I thought to myself: there it is, the grand old Book, the Holy Bible, still holding sway over solemn proceedings such as these after all these centuries—nineteen of them, since it came forth to humanity in its completed form. The Sacred Volume continues to triumph over that minuscule, motley crew of intellectual indigents who rail against it.

The use of the Bible as a basis for oaths has a long history. It results from the recognition that there must be some standard, higher than man himself, upon which one’s testimony in legal matters—having to do with life, liberty, and property—is grounded. This is why, until relatively recent times, legal authorities have insisted that those who repudiate belief in God are not fit to function as witnesses in a court of law.

Simon Greenleaf (1783-1853) was Royall Professor of Law at Harvard University. His scholarship was largely responsible for the prestige that Harvard’s law school enjoys at this very day. Greenleaf’s famous work, A Treatise on the Law of Evidence, was regarded for years as the foremost authority on evidence ever published, and still, to the present time, is unsurpassed in many ways.
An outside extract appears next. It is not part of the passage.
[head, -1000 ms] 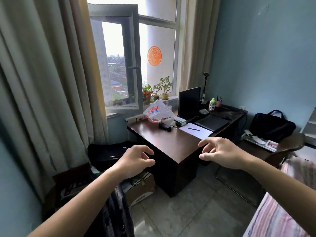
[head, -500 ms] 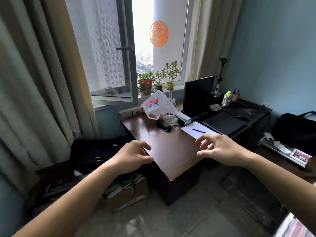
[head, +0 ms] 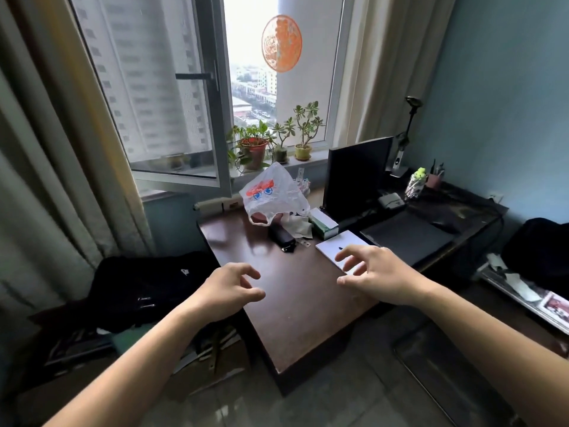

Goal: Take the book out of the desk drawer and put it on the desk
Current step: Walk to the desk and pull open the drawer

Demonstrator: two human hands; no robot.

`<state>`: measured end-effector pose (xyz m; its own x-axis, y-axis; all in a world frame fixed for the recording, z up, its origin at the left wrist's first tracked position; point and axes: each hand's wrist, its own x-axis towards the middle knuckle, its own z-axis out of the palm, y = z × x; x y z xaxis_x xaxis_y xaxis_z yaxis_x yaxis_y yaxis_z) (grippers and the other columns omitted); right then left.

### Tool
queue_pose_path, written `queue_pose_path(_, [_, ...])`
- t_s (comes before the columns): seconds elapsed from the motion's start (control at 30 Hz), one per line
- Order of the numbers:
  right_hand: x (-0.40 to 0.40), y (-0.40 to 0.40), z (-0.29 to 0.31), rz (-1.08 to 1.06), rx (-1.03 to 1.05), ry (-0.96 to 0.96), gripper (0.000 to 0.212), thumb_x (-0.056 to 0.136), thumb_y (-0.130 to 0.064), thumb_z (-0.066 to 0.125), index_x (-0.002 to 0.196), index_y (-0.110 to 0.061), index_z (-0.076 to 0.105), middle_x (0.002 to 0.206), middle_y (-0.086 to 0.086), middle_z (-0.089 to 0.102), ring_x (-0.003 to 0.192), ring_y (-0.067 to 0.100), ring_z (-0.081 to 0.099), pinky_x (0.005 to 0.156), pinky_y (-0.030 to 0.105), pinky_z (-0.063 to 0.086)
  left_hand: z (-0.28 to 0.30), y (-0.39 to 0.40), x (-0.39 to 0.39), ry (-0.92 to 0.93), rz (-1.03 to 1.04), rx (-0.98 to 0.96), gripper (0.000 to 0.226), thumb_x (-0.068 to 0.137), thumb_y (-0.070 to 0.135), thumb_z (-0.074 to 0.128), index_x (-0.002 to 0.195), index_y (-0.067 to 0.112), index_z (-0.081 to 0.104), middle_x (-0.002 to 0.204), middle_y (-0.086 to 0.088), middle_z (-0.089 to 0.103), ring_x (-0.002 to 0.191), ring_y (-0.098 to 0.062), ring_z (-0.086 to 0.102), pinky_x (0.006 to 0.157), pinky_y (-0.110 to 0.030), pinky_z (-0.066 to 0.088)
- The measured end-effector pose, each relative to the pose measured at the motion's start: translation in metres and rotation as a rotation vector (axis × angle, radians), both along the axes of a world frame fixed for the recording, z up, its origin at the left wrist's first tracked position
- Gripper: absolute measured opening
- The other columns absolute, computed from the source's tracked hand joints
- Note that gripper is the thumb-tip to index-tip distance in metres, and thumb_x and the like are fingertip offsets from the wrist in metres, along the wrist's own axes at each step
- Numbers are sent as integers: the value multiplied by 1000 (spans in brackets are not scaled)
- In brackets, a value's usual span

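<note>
A dark brown wooden desk (head: 295, 306) stands under the window, its near corner pointing toward me. No drawer and no book show from this angle. My left hand (head: 229, 292) hovers over the desk's left edge, fingers curled and apart, holding nothing. My right hand (head: 377, 274) hovers above the desktop to the right, fingers spread and empty, partly covering a white sheet of paper (head: 337, 245) with a pen on it.
On the desk are a plastic bag (head: 271, 194), a black case (head: 281, 237), a green-and-white box (head: 323, 224), a dark monitor (head: 357, 175) and a black pad (head: 406, 237). A black bag (head: 144, 286) and boxes sit left of the desk. Potted plants (head: 255, 146) line the sill.
I have come closer to the desk, which looms larger now. Both hands stay raised and empty and now hang over the desktop.
</note>
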<state>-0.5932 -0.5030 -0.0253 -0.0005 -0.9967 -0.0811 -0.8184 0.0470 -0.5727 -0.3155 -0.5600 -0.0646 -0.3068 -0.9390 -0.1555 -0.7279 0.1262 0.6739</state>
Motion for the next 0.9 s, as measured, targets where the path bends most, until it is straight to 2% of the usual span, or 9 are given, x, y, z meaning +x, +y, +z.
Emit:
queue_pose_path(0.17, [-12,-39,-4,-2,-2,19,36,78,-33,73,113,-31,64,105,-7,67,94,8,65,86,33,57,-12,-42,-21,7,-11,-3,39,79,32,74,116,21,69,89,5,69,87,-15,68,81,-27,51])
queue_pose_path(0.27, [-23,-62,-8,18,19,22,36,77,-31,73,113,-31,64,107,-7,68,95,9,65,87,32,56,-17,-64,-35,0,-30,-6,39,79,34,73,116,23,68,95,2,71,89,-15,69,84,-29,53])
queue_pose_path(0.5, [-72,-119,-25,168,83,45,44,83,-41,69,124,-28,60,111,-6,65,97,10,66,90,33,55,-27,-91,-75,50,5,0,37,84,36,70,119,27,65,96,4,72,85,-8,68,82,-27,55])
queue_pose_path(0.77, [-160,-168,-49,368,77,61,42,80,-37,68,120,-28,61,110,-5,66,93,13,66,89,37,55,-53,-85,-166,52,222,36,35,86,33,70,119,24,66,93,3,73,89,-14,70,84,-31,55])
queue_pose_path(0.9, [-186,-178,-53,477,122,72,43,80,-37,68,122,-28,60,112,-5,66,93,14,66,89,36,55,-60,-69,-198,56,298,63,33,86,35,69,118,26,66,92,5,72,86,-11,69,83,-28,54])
In his section on “Witnesses: Qualifications,” Professor Greenleaf wrote:

The third class of persons incompetent to testify as witnesses consists of those who are insensible to the obligations of an oath, from defect of religious sentiment and belief. The very nature of an oath, it being a religious and most solemn appeal to God, as the Judge of all men, presupposes that the witness believes in the existence of an omniscient Supreme Being, who is “the rewarder of truth and avenger of falsehood”; and that, by such a formal appeal, the conscience of the witness is affected. Without this belief, the person cannot be subject to that sanction, which the law deems an indispensable test of truth. It is not sufficient, that a witness believes himself bound to speak the truth from a regard to character, or to the common interests of society, or from fear of the punishment which the law inflicts upon persons guilty of perjury. Such motives have indeed their influence, but they are not considered as affording a sufficient safeguard for the strict observance of truth. Our law, in common with the law of most civilized countries, requires the additional security afforded by the religious sanction implied in an oath; and, as a necessary consequence, rejects all witnesses, who are incapable of giving this security. Atheists, therefore, and all infidels, that is, those who profess no religion that can bind their consciences to speak truth, are rejected as incompetent to testify as witnesses (1899, 506-07).

While the concept set forth by this eminent legal scholar is as valid today as when first written, it is not faithfully revered in this modern age of moral relativism and religious degeneracy.

But is it not the case, someone is bound to argue, that frequently even those who profess faith in God violate their oaths and perjure themselves? Yes, that certainly is the case, and that sad circumstance is clearly evidenced in the current proceedings involving the president. Anyone who has a modicum degree of common sense is aware that the president has perjured himself repeatedly, in spite of political protestations to the contrary.

The fact remains, though, when a believer lies under oath, he does so contrary to what he acknowledges as right, and in violation of his own conscience. On the other hand, when an atheist lies, he violates nothing more than a personal, arbitrary standard that he himself has imposed, and which, by his own admission, he may dispose of at any convenient moment. The atheist-perjurer acts perfectly consistent with his code of ethics; a believer feels morally bound to tell the truth because of a responsibility to his Creator who is a “God of truth” (Psalm 31:5), and because of his conviction that there is ultimate accountability after this life (Romans 14:12; 2 Corinthians 5:10).

There are light-years of qualitative difference between these two philosophies. Atheism is incredibly perverse.

Sources
  • Greenleaf, Simon. 1899. A Treatise on the Law of Evidence. Vol. 1. Boston, MA: Little, Brown, & Co.